══ SOURCE DATA ══

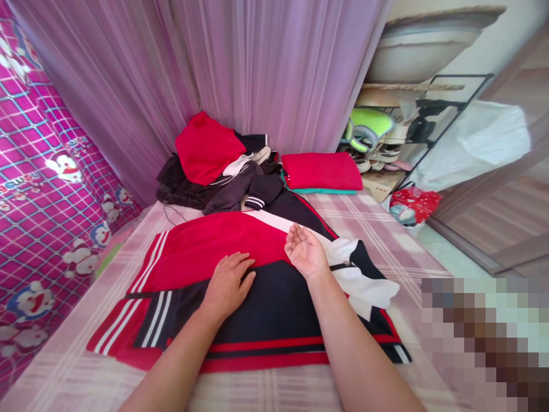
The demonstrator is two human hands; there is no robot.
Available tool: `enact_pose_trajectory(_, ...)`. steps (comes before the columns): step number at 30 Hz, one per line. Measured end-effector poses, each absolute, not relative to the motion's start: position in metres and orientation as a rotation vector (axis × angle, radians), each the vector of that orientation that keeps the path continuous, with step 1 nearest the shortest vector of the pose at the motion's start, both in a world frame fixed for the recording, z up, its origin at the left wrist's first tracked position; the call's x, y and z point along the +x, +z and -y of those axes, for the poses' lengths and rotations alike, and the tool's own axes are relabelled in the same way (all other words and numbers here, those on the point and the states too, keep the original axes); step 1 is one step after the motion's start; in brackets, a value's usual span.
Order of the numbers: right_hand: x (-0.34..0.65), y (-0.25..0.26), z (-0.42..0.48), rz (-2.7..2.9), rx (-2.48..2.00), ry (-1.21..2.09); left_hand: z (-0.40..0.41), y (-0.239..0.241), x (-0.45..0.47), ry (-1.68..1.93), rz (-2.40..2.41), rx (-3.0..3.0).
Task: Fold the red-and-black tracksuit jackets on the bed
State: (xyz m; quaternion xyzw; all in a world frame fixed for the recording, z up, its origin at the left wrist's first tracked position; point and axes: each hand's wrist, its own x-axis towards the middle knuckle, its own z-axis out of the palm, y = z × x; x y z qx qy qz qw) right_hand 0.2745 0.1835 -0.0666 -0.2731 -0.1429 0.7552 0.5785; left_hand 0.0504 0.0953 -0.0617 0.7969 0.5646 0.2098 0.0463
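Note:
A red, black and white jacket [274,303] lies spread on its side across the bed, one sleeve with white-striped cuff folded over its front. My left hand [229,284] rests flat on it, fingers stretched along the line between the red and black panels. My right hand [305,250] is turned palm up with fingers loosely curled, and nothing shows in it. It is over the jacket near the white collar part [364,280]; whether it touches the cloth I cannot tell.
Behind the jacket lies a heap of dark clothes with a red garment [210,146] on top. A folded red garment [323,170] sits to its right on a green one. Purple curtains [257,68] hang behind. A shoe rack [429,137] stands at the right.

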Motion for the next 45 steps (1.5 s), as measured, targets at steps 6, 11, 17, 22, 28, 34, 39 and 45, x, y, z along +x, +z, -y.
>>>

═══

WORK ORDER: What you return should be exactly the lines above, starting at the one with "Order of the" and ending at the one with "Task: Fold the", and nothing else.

SOLUTION FOR THIS TASK:
Order of the numbers: right_hand: x (-0.34..0.65), y (-0.25..0.26), z (-0.42..0.48), rz (-2.7..2.9), rx (-2.48..2.00), ry (-1.21..2.09); left_hand: z (-0.40..0.41), y (-0.239..0.241), x (-0.45..0.47), ry (-1.68..1.93), rz (-2.40..2.41), rx (-3.0..3.0).
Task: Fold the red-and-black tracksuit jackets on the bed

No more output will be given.